И все эти паны и паничи, в своих разнообразных чамарках, венгерках и дубленках, со всем своим разнокалиберным оружием, то и дело дергая поводьями коней, но неизменно стараясь при этом гарцевать и красоваться на виду у дам, по-видимому, самым серьезным образом подчинялись импровизированной команде пана пулковника и проделывали разные эволюции: то вдруг заезжали по три, то справа рядами, то строили фронт, — и пан пулковник, видимо войдя в роль командира, хвалил их самым начальственным тоном. Но вдруг он выхватил свою саблю и, закричав "швадрон! пики к ата-а-ке!.. марш-марш!" всадил шпоры коню и, неистово размахивая саблей, пустился в карьер вдоль по вспаханному полю. «Швадрон» во весь опор, с гиком и криком, бросился за ним. Раздалось вдруг несколько выстрелов. Но громче всех гремел голос пана пулковника.
— Напришуд, панове!.. за мной!.. Бей! коли!.. руби!.. шах-мах!.. Гоп-гоп!.. "Марш марш, Хлопицький, а за ним Дембицький"!.. "Еще Польска не згинэла"!.. За мной!
Бог весть, до каких пор продолжалась бы вся эта потеха, если бы пан Котырло, с досадливой миной на недовольном лице, не остановил своим властным маршалковым криком воинственную компанию, выговаривая ей, что неуместными, преждевременными выстрелами они только зверину попугают и без толку коней потомят, так что и вся охота, пожалуй, пойдет ни к черту.

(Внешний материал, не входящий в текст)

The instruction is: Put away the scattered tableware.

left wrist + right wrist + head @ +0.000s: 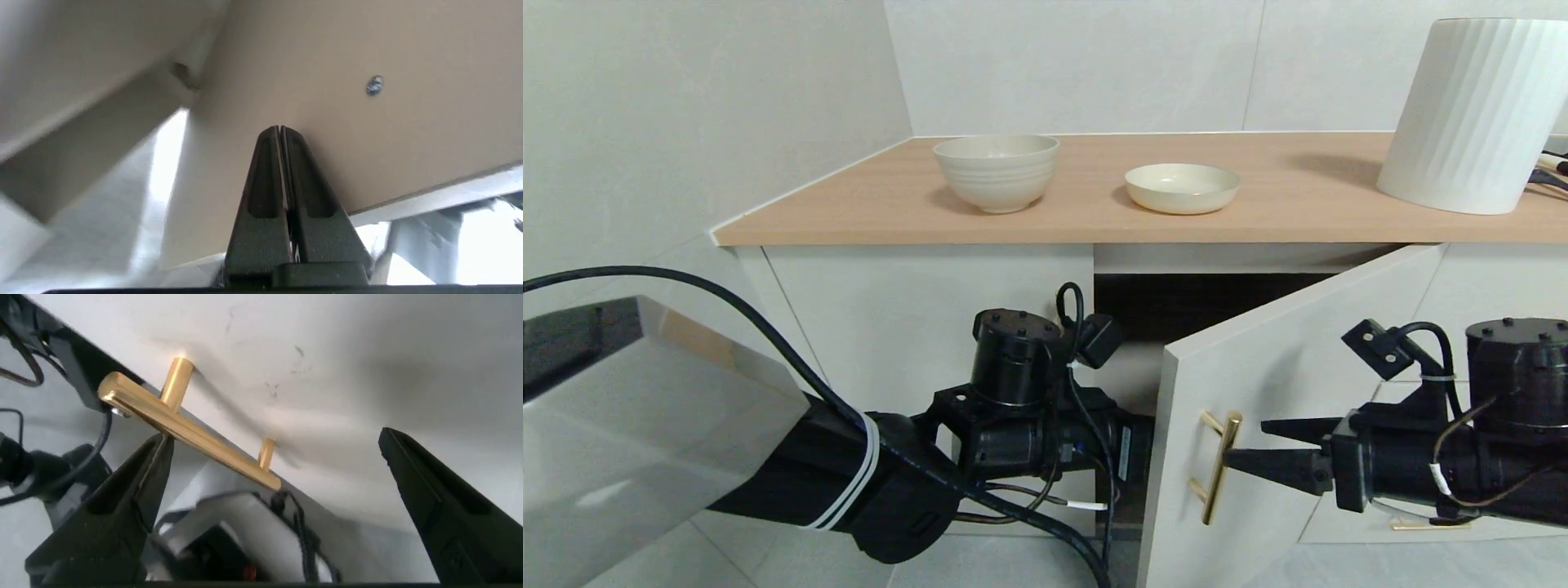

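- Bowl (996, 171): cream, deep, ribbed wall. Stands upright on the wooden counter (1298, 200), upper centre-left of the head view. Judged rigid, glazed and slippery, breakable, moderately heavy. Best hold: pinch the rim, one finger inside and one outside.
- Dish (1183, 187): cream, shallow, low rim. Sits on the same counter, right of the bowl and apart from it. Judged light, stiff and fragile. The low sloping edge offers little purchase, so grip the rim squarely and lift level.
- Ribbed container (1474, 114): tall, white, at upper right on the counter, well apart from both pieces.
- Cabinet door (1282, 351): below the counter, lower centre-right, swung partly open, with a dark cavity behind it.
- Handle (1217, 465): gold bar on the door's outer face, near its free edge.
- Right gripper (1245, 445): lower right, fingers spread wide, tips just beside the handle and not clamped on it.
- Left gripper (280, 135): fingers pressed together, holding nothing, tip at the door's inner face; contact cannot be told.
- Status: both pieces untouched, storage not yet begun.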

— Алежь знатно, пане, москаля побили! Досконале! — покручивая ус, похвалялся пан пулковник, возвратись со своею пестрою ватагою к дамским экипажам. Паненки вполне одобрили его воинственный жар, за что он отблагодарил их кавалерийским салютом своей сабли. Паничи тоже казались необычайно довольны подвигом своей победоносной атаки на москаля и с гордо самодовольными улыбками присоединялись к эскорту дамских экипажей.
— Эк им любо-то в солдатики играть! — говорил в это время Хвалынцев своему приятелю. — Ради чего все сие бысть, однако? И ради чего этот барин в каком-то шутовском наряде выехал, скажите мне, пожалуйста?
Свитка немного поморщился.
— Что ж, тут дурного ничего нету, — процедил он сквозь зубы.
— Дурного нет, но смешного много.
— Как кому!.. А по-моему и это не лишнее: может пригодиться.
Хвалынцев недоверчиво засмеялся.
— Ну, полноте! — сказал он, — серьезный вы человек, а говорите неподобное! Ведь не научит же такая потеха и взаправду бить москалей!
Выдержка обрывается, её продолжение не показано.